The term [biobehavioral](https://www.merriam-webster.com/dictionary/biobehavioral) has been [more recently used](https://doi.org/10.1145/3161587.3161591) in the context of biological methods applied to the study of behavior, or behavioral methods applied to the study of biology. The key insight in health contexts is recognizing that *your behavioral and biological health are intertwined*. A related term that is more often used outside of the computing community is [psychophysiological](https://en.wikipedia.org/wiki/Psychophysiology).
In many of our contexts (e.g., substance use, physical activity, oral health), biobehavioral insights are leveraged when designing sensors. For example, oral health is typically maintained if one brushes well, so instead of sticking a biosensor in people's mouths to assess oral health, smart brushes assess brush quality as a behavioral proxy. It can be hard to behaviorally estimate how badly someone is experiencing acute opioid withdrawal, but physiologically, it can be easier to estimate increased sympathetic arousal or decreased parasympathetic activity (i.e., "physiological stress").

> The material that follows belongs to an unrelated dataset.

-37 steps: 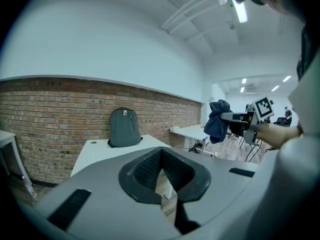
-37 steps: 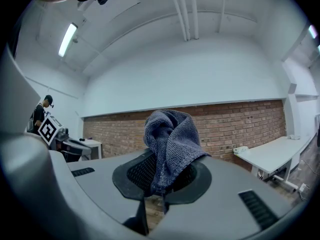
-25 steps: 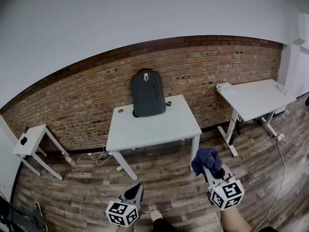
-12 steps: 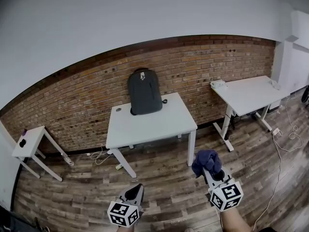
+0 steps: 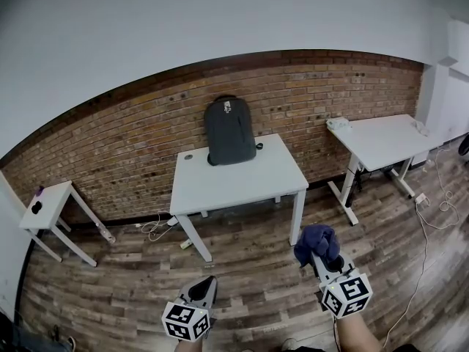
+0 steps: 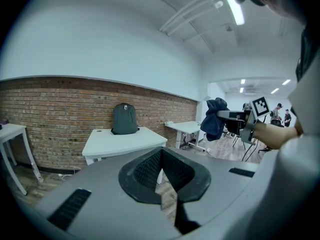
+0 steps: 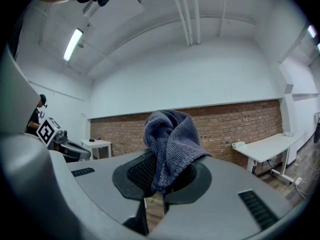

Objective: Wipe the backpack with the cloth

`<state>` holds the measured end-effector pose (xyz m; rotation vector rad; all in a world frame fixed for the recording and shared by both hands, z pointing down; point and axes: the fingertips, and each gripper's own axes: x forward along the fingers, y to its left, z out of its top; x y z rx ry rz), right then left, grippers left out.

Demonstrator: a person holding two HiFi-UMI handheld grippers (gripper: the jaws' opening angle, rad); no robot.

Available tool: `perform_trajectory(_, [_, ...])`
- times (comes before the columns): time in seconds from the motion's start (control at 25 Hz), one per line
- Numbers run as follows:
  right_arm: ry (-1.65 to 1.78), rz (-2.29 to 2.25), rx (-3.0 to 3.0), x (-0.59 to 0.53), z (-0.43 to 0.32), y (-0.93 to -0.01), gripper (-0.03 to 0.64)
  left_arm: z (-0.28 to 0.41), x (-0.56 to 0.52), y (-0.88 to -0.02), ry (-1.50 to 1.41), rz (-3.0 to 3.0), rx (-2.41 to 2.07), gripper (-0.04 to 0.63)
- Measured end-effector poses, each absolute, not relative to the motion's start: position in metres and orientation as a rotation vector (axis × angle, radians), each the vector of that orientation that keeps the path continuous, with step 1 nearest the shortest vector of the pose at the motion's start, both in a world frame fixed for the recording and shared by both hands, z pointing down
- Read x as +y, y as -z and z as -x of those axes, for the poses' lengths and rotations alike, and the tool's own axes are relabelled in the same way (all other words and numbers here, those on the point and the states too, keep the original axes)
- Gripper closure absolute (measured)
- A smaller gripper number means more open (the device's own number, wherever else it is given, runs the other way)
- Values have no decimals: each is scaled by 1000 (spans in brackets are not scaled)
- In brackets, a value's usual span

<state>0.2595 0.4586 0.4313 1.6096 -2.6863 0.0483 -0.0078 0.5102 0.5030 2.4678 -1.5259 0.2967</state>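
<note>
One soft, light cloth (image 5: 316, 240), pinched mid-fold in the right hand-held gripper (image 5: 322, 254), should drape easily; left hand-held gripper (image 5: 204, 289) closed, empty. Backpack (image 5: 230, 130) stands at twelve o'clock on the counter (image 5: 242, 185).

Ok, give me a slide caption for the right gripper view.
Right gripper clamps a blue-grey cloth, brick wall and white desk beyond.

Office: white desks (image 5: 238, 182), brick wall (image 5: 132, 152).
</note>
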Motion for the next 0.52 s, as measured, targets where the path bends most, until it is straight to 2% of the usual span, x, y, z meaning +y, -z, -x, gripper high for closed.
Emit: perform_trajectory(0.52, [-50,-1606,-2678,473,-254,-433,565,10,521,-499,-314,-2485,-1511,614])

**I am interested in leveraging these domain science insights to improve our design of estimation and decision-making algorithms.**
## Potential Aims and Projects
### Aim 1: Physiology-informed estimation of state and uncertainty
- (K99)"Directionality-informed machine learning" (analogous to [physics-informed machine learning](https://doi.org/10.1038/s42254-021-00314-5)) for model fitting informed by directed acyclic graphs with known relationship signs (i.e., + vs. -)
- (R00 Y1-Y2) Improving covariance estimation / uncertainty quantification for downstream estimators via [biosignal quality indices](https://www.ncbi.nlm.nih.gov/pmc/articles/PMC5597264/)

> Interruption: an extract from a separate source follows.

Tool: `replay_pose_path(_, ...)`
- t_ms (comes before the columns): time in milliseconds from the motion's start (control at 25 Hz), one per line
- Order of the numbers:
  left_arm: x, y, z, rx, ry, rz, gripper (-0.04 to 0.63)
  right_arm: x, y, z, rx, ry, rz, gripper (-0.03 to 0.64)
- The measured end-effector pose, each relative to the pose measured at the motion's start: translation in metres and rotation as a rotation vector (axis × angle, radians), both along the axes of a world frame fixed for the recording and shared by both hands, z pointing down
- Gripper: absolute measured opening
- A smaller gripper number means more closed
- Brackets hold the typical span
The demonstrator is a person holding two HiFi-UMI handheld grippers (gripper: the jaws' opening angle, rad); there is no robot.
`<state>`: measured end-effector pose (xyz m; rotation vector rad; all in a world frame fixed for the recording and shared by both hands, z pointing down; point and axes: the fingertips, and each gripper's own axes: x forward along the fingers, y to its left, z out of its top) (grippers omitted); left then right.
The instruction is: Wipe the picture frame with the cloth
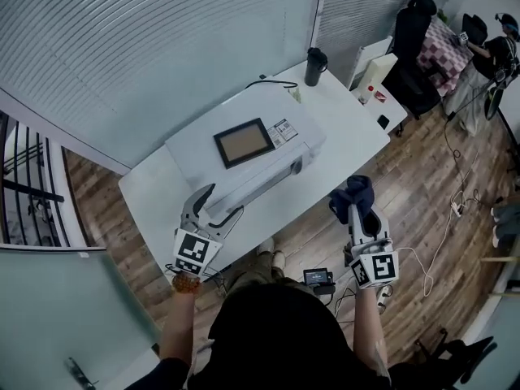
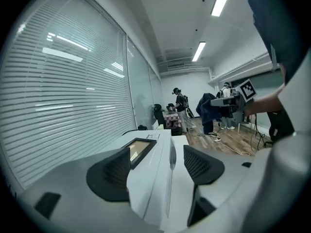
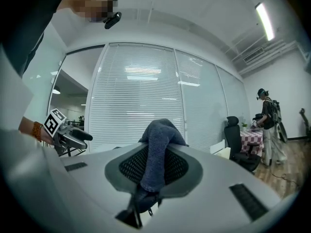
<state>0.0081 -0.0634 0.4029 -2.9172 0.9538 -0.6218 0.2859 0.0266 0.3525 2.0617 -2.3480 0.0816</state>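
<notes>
Zero wiping done: right hand-held gripper (image 1: pixel 360 214) clamps dark cloth (image 1: pixel 349 193) beside bench (image 1: pixel 154 197) edge; left hand-held gripper (image 1: pixel 223 202) open, empty. Picture frame (image 1: pixel 244 142) flat on white box (image 1: pixel 203 149), apparently untouched.

I hold my left gripper (image 1: pixel 226 200) out ahead of me, nose tipped slightly down, its jaws standing well apart with the pads (image 2: pixel 112 174) pressing on nothing. My right gripper (image 1: pixel 357 211) points forward at about level, out to my right and well apart from the left. Its jaws are clamped on the dark blue cloth (image 3: pixel 158 144), which bunches up over the pads. Both forearms (image 1: pixel 180 319) reach forward, bare from the elbows.
</notes>
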Motion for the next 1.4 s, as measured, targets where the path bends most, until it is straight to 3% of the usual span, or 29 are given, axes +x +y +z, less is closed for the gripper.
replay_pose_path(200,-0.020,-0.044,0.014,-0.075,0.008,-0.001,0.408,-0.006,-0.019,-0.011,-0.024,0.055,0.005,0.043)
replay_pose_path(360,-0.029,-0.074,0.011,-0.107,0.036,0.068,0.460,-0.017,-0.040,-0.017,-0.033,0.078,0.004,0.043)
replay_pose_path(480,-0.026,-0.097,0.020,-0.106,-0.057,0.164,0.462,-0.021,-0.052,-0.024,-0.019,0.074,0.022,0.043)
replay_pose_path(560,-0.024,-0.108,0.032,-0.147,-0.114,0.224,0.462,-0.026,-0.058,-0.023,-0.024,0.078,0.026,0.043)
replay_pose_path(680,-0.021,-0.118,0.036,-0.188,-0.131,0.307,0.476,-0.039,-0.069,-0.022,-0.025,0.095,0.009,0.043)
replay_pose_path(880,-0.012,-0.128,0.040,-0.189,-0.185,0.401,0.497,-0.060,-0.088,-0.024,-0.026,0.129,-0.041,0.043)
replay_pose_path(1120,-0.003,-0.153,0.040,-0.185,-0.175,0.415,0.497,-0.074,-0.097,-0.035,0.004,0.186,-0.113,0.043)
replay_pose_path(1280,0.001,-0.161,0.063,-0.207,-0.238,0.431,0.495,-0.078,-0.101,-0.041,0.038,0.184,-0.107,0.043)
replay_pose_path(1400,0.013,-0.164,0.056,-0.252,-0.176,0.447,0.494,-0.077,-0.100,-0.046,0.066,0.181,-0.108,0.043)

### Aim 2: Uncertainty-informed decision-making with state estimates
- (K99) Advancing the [measurement error bandit (MEB)](https://arxiv.org/abs/2307.13916) toward a deployable algorithm in practice: uncertainty-informed bandits with predicted context
- (R00 Y2-Y3) Either...
- Incorporating uncertainty information into JITAI nudges, rather than to decide between nudge or not (R00 Y2-Y3) - maybe here I compare NLP method from possible Aim 3 vs. no uncertainty or reporting uncertainty directly to patient?
- Or maybe here I start exploring [decision-focused learning](https://arxiv.org/abs/2307.13565) because I have an optimization problem (bandit) and I have predictors (Aim 1) above...
### Aim 3: Psychology-informed generation of JITAI nudges
- (K99 Y2 - R00 Y2) Automating JITAI Nudge Creation Using Calibrated LLMs
The idea here is we could potentially use similar methods to calibrating simulation testbed: both are generative models that need to match constraints somewhat determined by domain scientists...But is NLP too far outside of our wheelhouse?